Le rapport, intitulé «Services publics ou fortunes privées» et dont Libération a eu la primeur, regorge de chiffres, tous plus frappants les uns que les autres. Chacun rappelle que les inégalités s’exercent à toutes les échelles. Entre Etats d’abord. Les pays de l’OCDE affichent un revenu par habitant 52 fois plus élevé que celui des pays à revenu faible. Entre individus ensuite, en recoupant souvent d’autres inégalités. Aux Etats-Unis, un homme blanc possède ainsi en moyenne un patrimoine 100 fois plus important qu’une femme hispanique. Certains déséquilibres sont si marqués qu’aucune échelle ne semble plus pouvoir les mesurer. Ainsi 1 % seulement de la fortune de Jeff Bezos, patron d’Amazon et homme le plus riche du monde, avoisine le budget de la santé de l’Ethiopie et de ses 105 millions d’habitants.
Morts précoces
Aussi abstraites ou vertigineuses qu’elles puissent paraître, ces inégalités ne sont pas que des chiffres. Elles pèsent lourdement sur la vie de millions de personnes. Parfois même, elles tuent. Au Népal, un enfant issu d’une famille pauvre est 3 fois plus susceptible de mourir avant l’âge de 5 ans qu’un enfant d’une famille riche, faute de véritables services publics sanitaires. Un problème de pays en développement ? «Aux Etats-Unis, un enfant noir est 2 fois plus susceptible de mourir avant sa première année qu’un enfant blanc. Les enfants noirs aux Etats-Unis sont plus susceptibles de mourir avant leur premier anniversaire que les enfants en Libye», répond le rapport.

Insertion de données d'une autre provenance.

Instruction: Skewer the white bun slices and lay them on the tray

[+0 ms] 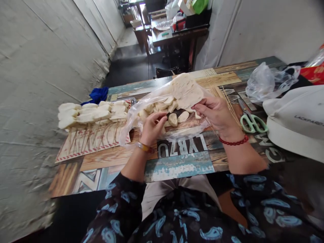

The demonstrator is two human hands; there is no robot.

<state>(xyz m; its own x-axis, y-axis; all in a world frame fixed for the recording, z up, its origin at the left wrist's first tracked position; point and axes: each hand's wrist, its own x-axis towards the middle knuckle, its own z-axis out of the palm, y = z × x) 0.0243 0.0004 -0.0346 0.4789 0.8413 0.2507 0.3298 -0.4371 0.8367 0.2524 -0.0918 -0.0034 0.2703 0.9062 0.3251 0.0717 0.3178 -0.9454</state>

La concentration des richesses entre quelques mains, en hausse depuis 2009, a continué à augmenter l’an passé. Désormais, 26 personnes possèdent autant de richesses que la moitié la plus pauvre de l’humanité, soit 3,8 milliards de personnes. Ils étaient 43 en 2017. La fortune des milliardaires a augmenté de 900 milliards de dollars en 2018, l’équivalent de 2,5 milliards par jour. Un enrichissement qui s’est fait aux dépens des plus pauvres. La réduction de la pauvreté ralentit depuis 2013, et l’extrême pauvreté s’intensifie même en Afrique subsaharienne.
Choix politiques
«Ces inégalités ne sont pas une fatalité mais le résultat de choix politiques», martèle Oxfam. Une fiscalité progressive, destinée à financer des services publics universels et gratuits serait tout à fait apte à réduire les écarts de richesses et leurs conséquences. «Dans les années 2000, les inégalités de revenus ont connu un recul phénoménal en Amérique latine, grâce à des Etats qui ont augmenté les impôts pour les plus riches, relevé les salaires minimum et investi dans la santé et l’éducation», rappelle le rapport. Aujourd’hui, «le Danemark est le pays qui fait le plus pour réduire les inégalités, avec des dépenses sociales, une fiscalité progressive, et un droit du travail protecteur», explique Cécile Duflot, directrice d’Oxfam France. Des services publics universels et de qualité ne sont pour autant pas l’apanage des pays riches. Dès 2002, la Thaïlande a mis en place un système de santé universel. En profitant à tous, mais surtout aux plus pauvres à qui il ouvre l’accès aux soins, il réduit les inégalités.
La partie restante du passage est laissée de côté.